Would a prospective second spell be just as good as the first?
Kevin Keegan would probably tell him otherwise. The former Newcastle coach’s second stint in charge of the Magpies in 2008 ended in disaster when he left citing differences with owner Mike Ashley and his inner circle.
Mourinho could find himself embroiled in something similar, as Chelsea owner Roman Abramovich still has a trusted team surrounding him, including Michael Emenalo and a new chief executive, Ron Gourlay.

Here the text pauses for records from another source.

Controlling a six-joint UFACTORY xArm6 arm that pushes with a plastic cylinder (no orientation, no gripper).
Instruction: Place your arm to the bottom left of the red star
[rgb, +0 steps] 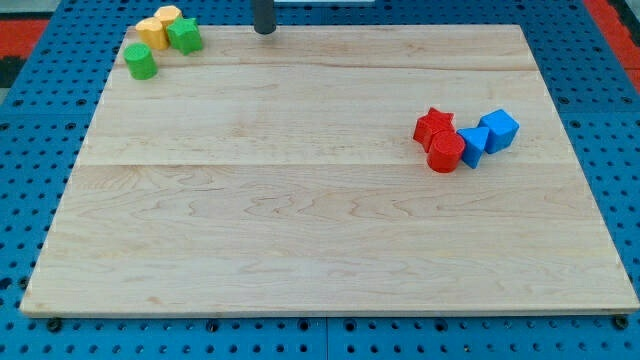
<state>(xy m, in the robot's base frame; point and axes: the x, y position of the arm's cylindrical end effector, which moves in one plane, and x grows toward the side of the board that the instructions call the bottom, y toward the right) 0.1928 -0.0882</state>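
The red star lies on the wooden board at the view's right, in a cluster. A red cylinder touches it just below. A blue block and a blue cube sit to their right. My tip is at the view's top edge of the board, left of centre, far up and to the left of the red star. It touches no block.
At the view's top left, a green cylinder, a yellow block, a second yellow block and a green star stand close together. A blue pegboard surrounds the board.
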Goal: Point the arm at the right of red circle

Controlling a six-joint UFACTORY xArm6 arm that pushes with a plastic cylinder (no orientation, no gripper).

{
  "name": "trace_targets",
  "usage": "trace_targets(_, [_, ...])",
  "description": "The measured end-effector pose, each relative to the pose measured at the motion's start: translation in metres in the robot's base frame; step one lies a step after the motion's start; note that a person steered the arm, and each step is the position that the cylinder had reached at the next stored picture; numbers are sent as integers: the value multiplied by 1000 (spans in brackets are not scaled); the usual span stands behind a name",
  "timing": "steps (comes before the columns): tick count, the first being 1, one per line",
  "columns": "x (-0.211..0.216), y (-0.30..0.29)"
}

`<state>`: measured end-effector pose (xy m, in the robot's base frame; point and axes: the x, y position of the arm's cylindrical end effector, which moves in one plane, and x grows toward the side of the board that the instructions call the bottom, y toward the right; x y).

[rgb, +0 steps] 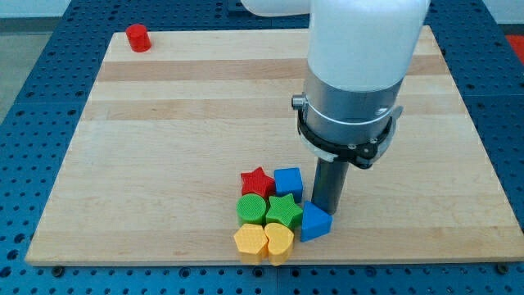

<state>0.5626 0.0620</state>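
Observation:
The red circle block stands near the board's top left corner. My tip is far from it, low and right of centre, touching or just behind a blue block. The dark rod hangs from the large white and grey arm body. A cluster of blocks lies left of my tip: a red star, a blue cube, a green circle, a green star, a yellow hexagon and a yellow heart.
The wooden board lies on a blue perforated table. The cluster sits close to the board's bottom edge. The arm body hides part of the board's top right.

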Motion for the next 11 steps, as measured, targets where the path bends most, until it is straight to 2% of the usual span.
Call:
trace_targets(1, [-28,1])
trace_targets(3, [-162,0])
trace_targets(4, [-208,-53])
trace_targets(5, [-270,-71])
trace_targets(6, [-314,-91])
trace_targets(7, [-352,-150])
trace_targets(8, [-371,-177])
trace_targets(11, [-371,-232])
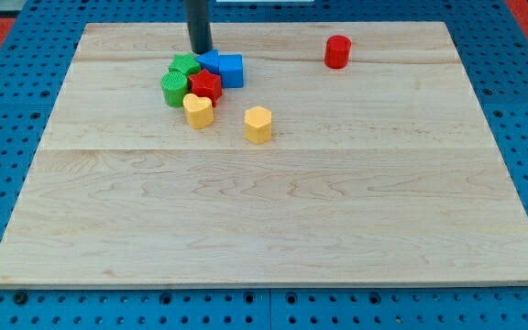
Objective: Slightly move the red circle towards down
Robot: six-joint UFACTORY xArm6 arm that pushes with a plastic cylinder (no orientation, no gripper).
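Approach step, by the look of it: my tip [201,49] down at the view's top, just above the cluster of blocks, well apart from the red circle [337,51] standing alone toward the view's top right. No pincer here, only a plain dark rod, grasping nothing. Next, probably: swing right, get above the red circle, nudge briefly downward. Smooth pale wooden board [273,220]; glossy blocks: green [180,81], blue [224,68], red star [205,85], yellow heart [198,110], yellow hexagon [258,124].
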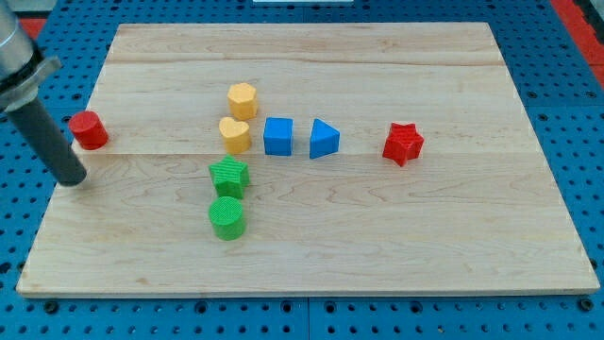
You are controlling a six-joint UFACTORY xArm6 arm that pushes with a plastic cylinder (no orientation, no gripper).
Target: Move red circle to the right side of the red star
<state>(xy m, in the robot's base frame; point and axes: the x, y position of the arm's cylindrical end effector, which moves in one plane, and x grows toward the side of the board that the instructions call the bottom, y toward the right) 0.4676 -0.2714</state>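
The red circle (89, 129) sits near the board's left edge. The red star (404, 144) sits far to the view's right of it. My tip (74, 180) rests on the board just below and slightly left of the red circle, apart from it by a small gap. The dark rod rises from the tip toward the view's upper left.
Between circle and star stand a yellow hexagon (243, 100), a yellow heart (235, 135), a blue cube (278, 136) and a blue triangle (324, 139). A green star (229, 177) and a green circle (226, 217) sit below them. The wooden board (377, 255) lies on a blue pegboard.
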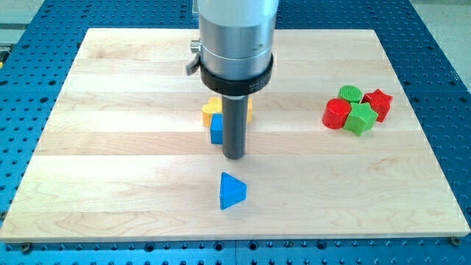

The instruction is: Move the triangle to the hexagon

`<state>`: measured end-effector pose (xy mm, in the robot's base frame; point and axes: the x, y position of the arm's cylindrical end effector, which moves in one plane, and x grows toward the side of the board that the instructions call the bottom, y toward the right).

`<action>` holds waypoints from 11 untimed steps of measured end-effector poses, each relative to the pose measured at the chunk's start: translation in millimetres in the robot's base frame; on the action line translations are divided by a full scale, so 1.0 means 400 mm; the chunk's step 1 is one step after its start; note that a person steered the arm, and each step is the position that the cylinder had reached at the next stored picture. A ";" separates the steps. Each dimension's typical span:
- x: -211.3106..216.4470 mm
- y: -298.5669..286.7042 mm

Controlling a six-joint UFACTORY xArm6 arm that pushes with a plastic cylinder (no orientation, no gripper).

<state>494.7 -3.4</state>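
Observation:
A blue triangle (232, 191) lies on the wooden board (110, 184) near the view's bottom centre. My tip (234, 157) stands just above it in the view, a small gap apart and not touching. Right behind the rod, a blue block (215, 129) and yellow blocks (212, 109) sit close together. The rod hides most of them, so I cannot make out their shapes or tell which is the hexagon.
A tight cluster sits at the view's right: a green round block (350, 93), a red star (379, 101), a red cylinder (336, 113) and a green star (360, 118). The board rests on a blue perforated table (29, 110).

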 end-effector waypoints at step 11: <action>0.131 0.018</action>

It is true that the relationship between Abramovich and Mourinho has been resolved since the latter’s departure, but would working again not flame up those old differences? Abramovich, like Mourinho’s last time in charge, wants to have a say in the direction the team moves, the style of football, players to come and go, as shown by his determination to sign Torres in 2011 and plunge him onto his subsequent managers.
Maybe Mourinho is being misjudged here. He won two Premier League titles, an FA Cup and a League Cup in his time at Chelsea. The Champions League proved out of range, and he has stated he would like to win one with an English team. But is that target worth it for him to go through all the possible stresses?
It remains to be seen where Mourinho’s next destination lies. The rumours certainly won’t stop, but if he does return to Chelsea and fails, then he’ll wonder whether he should have left his memories of the Blues consigned to his first management spell at the club.